* _PROVIDED DATA_:
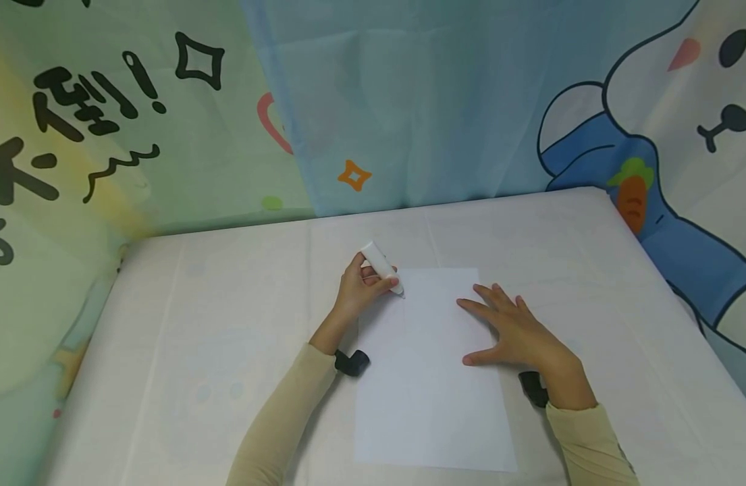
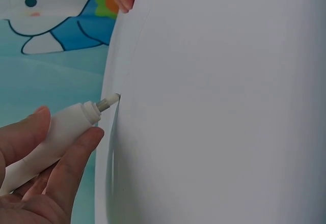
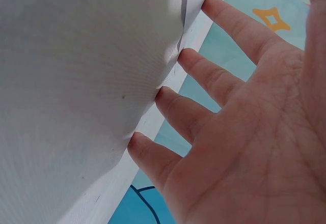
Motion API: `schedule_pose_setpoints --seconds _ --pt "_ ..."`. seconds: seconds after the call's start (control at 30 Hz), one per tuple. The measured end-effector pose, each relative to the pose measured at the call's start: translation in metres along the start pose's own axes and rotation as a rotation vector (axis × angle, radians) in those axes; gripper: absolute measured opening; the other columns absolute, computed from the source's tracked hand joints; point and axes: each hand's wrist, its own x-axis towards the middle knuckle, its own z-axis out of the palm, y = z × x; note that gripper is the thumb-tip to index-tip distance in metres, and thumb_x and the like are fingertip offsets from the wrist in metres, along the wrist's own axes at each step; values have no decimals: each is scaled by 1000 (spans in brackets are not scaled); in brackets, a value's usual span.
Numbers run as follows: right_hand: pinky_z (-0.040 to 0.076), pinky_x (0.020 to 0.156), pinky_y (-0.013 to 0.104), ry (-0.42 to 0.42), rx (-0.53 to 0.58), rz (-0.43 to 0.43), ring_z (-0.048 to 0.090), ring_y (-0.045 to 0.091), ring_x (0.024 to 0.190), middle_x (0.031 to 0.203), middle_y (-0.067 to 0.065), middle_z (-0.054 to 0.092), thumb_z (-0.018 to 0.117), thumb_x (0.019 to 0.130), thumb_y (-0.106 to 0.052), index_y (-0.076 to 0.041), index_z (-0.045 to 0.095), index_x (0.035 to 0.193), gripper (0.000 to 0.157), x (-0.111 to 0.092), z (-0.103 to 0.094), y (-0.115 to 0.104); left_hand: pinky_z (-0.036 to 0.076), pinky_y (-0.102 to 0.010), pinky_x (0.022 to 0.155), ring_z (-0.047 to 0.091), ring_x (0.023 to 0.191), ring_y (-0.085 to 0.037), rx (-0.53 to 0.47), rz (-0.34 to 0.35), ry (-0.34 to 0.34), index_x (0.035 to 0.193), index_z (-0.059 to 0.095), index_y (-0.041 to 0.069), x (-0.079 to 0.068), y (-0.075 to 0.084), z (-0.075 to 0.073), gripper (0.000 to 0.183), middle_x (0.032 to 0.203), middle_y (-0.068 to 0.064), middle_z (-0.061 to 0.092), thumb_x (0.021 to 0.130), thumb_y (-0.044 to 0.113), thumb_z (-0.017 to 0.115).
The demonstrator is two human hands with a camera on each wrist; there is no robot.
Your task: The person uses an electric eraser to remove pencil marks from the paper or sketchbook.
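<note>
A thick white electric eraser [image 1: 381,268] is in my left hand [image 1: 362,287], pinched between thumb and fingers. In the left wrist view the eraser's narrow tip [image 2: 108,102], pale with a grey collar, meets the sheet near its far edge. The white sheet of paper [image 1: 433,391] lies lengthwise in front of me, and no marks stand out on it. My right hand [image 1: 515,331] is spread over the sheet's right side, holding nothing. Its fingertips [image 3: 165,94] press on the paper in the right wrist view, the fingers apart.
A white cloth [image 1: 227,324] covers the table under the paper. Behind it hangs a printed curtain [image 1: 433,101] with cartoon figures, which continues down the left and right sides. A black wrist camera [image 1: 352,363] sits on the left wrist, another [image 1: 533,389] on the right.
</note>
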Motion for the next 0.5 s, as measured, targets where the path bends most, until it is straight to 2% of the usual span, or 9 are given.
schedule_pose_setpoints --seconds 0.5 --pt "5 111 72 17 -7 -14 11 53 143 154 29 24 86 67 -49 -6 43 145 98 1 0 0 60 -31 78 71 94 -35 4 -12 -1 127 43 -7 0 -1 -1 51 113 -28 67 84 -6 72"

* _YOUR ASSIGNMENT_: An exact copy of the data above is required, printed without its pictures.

* _YOUR RESPONSE_:
Motion API: `schedule_pose_setpoints --seconds _ --pt "_ ..."`. seconds: seconds after the call's start (control at 30 Hz), one per tuple. The measured end-effector pose, each relative to the pose measured at the call's start: translation in metres along the start pose's own axes and rotation as a rotation vector (axis × angle, radians) in those axes; gripper: absolute measured opening; the other columns absolute, computed from the source's tracked hand joints; point and axes: each hand's wrist, its own x-axis towards the middle knuckle, its own z-axis out of the palm, y = z × x; note that gripper is the thumb-tip to index-tip distance in metres, and thumb_x and the like are fingertip offsets from the wrist in metres, along the wrist's own axes at each step; values have no decimals: each is scaled by 1000 (spans in brackets are not scaled); in brackets, a value's usual span.
Numbers run as follows: right_hand: pinky_z (-0.040 to 0.076), pinky_x (0.020 to 0.156), pinky_y (-0.013 to 0.104), ry (-0.42 to 0.42), rx (-0.53 to 0.58), rz (-0.43 to 0.43), ring_z (-0.048 to 0.090), ring_y (-0.045 to 0.091), ring_x (0.024 to 0.190), middle_x (0.031 to 0.203), middle_y (-0.067 to 0.065), middle_z (-0.054 to 0.092), thumb_z (-0.018 to 0.117), thumb_x (0.019 to 0.130), thumb_y (-0.106 to 0.052), index_y (-0.076 to 0.041), index_z (-0.045 to 0.095), index_x (0.035 to 0.193), gripper (0.000 to 0.157), x (-0.111 to 0.092), z (-0.103 to 0.094), y (-0.115 to 0.104); left_hand: pinky_z (-0.036 to 0.076), pinky_y (-0.102 to 0.010), pinky_x (0.022 to 0.155), ring_z (-0.047 to 0.091), ring_x (0.023 to 0.191), ring_y (-0.085 to 0.037), rx (-0.53 to 0.47), rz (-0.34 to 0.35), ry (-0.34 to 0.34), index_x (0.035 to 0.193), index_z (-0.059 to 0.095), index_y (-0.041 to 0.069), x (-0.079 to 0.068), y (-0.075 to 0.084), z (-0.075 to 0.073), gripper (0.000 to 0.183), middle_x (0.032 to 0.203), middle_y (-0.068 to 0.064), middle_z (-0.061 to 0.092), thumb_x (0.021 to 0.130), thumb_y (-0.044 to 0.113), thumb_z (-0.017 to 0.115).
The demonstrator is two human hands with a camera on each wrist; there is no robot.
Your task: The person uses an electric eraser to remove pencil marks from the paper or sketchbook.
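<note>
A thick white electric eraser [image 1: 381,268] is in my left hand [image 1: 362,287], pinched between thumb and fingers. In the left wrist view the eraser's narrow tip [image 2: 108,102], pale with a grey collar, meets the sheet near its far edge. The white sheet of paper [image 1: 433,391] lies lengthwise in front of me, and no marks stand out on it. My right hand [image 1: 515,331] is spread over the sheet's right side, holding nothing. Its fingertips [image 3: 165,94] press on the paper in the right wrist view, the fingers apart.
A white cloth [image 1: 227,324] covers the table under the paper. Behind it hangs a printed curtain [image 1: 433,101] with cartoon figures, which continues down the left and right sides. A black wrist camera [image 1: 352,363] sits on the left wrist, another [image 1: 533,389] on the right.
</note>
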Motion for the next 0.5 s, as measured, targets where the path bends most, until it is straight to 2% of the usual span, or 9 are given.
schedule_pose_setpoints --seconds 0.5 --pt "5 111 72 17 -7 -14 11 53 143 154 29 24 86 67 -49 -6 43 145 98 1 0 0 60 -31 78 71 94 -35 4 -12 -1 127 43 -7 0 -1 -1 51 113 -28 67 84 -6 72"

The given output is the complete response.